When a split occurred between the monasteries of Euthymius and Theoctistus, Kyriakos withdrew to the Souka monastery of Chariton (September 28). At this monastery they received even tonsured monks as novices, and so was Kyriakos received. He toiled at the regular monastic obediences. After several years, Kyriakos was ordained priest and chosen canonarch and did this obedience for eighteen years. He would spend thirty years at the monastery of Chariton.

Strict fasting and devotion distinguished Kyriakos even among the ascetics of the Lavra. In his cell each night he read the Psalter, interrupting the reading only to go to church at midnight. The ascetic slept very little. When the monk reached seventy years of age, he went to the Natoufa wilderness taking with him his disciple John.

In the desert the hermits fed themselves only with bitter herbs, which hagiographical accounts say were rendered edible. After five years one of the inhabitants found out about the ascetics and brought to them his son and Kyriakos reportedly healed him. From that time many people began to approach the monk with their needs, but he sought complete solitude and fled to the Rouva wilderness, where he dwelt five years more. But the sick still came for him so he helped who he could. At his 80th year of life Kyriakos fled to the hidden Sousakim wilderness, where two dried up streams passed by. The brethren of the Souka monastery came to him seven years after his arrival, beseeching his spiritual help during the time of debilitating hunger and illness. After his intervention seemed to improve the situation they wished him to return to the monastery. Therefore, he settled in a cave which Chariton had once lived.

Kyriakos worked against the religious movement Origenism. By prayer and by word, he led many to abandon it for a strengthened Orthodox faith. According to Eastern Orthodox tradition the Theotokos appeared to him to strengthen him in his efforts against Origenism. After the deaths of Nonnus and Leontius, which it is said he predicted, the movement ceased to spread.

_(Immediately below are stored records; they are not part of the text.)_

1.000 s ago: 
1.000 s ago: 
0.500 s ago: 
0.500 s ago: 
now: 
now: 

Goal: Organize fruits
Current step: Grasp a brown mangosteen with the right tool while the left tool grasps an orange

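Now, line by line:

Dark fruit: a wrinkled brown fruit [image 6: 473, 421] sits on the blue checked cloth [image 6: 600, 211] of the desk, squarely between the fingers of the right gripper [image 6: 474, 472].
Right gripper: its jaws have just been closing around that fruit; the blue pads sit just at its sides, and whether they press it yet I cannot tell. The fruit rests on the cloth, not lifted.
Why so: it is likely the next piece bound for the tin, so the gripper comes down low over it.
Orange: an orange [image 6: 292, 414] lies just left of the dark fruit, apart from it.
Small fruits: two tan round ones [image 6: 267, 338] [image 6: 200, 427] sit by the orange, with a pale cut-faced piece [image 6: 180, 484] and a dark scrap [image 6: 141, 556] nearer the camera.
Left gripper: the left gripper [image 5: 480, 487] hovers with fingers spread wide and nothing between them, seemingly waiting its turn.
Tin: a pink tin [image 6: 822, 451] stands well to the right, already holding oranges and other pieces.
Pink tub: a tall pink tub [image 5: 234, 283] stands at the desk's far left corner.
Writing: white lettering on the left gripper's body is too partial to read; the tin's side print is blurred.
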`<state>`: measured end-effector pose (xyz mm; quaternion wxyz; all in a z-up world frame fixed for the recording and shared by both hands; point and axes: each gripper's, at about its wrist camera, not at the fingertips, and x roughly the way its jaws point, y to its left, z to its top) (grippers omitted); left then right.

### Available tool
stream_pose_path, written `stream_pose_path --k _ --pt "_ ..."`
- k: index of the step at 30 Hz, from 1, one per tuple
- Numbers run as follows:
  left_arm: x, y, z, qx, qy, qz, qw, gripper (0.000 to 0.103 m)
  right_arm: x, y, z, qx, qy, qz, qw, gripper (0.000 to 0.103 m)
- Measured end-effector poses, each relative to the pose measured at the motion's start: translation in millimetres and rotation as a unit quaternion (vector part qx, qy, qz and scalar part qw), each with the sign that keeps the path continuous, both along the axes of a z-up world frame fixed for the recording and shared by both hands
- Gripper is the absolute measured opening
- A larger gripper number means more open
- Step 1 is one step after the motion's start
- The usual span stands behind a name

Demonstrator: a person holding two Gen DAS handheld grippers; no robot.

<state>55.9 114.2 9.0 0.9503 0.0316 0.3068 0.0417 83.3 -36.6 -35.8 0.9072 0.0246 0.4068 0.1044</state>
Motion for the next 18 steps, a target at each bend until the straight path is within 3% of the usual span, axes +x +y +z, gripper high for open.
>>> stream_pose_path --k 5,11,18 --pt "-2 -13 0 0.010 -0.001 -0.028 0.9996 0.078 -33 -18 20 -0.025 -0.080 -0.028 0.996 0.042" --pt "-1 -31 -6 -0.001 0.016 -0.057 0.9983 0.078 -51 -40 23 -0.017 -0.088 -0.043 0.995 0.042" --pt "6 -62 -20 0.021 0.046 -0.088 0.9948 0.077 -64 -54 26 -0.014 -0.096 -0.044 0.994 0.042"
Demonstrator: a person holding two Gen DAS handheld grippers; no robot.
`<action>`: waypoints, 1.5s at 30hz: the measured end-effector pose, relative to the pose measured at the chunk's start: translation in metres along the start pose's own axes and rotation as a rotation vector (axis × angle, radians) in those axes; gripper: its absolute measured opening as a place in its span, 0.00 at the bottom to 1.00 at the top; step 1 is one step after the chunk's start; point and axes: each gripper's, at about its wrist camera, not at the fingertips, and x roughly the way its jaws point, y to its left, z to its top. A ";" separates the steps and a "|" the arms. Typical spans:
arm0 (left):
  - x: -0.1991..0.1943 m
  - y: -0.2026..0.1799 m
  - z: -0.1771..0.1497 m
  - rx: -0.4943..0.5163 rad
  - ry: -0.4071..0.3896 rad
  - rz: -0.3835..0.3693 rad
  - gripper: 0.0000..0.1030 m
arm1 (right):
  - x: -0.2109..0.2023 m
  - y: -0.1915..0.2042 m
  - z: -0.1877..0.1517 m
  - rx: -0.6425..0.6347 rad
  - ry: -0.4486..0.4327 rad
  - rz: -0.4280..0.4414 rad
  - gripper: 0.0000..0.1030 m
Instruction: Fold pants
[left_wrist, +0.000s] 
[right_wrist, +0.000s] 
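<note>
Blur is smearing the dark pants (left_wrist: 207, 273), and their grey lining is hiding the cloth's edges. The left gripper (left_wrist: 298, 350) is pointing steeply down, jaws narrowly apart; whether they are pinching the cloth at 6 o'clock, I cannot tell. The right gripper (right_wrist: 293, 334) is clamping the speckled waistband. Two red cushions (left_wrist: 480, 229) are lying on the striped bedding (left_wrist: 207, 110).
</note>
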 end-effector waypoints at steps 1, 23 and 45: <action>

At the age of ninety-nine, Kyriakos again went off to Susakim and lived there with his disciple John. This period is full of several legends involving him saving people from lions or his prayers causing rain to fall.

For the two years before his death Kyriakos returned to the monastery and again settled into the cave of Chariton. Until the end of his life he was never idle in prayer or work. Before his death Kyriakos summoned the brethren and blessed them all. He died in 557.

==Veneration==
In Serbia, the feast of Saint Cyriacus marks the end of the grape harvest and is celebrated with a Slava.

==Sources==
- Kettern, Bernd. "Kyriakos"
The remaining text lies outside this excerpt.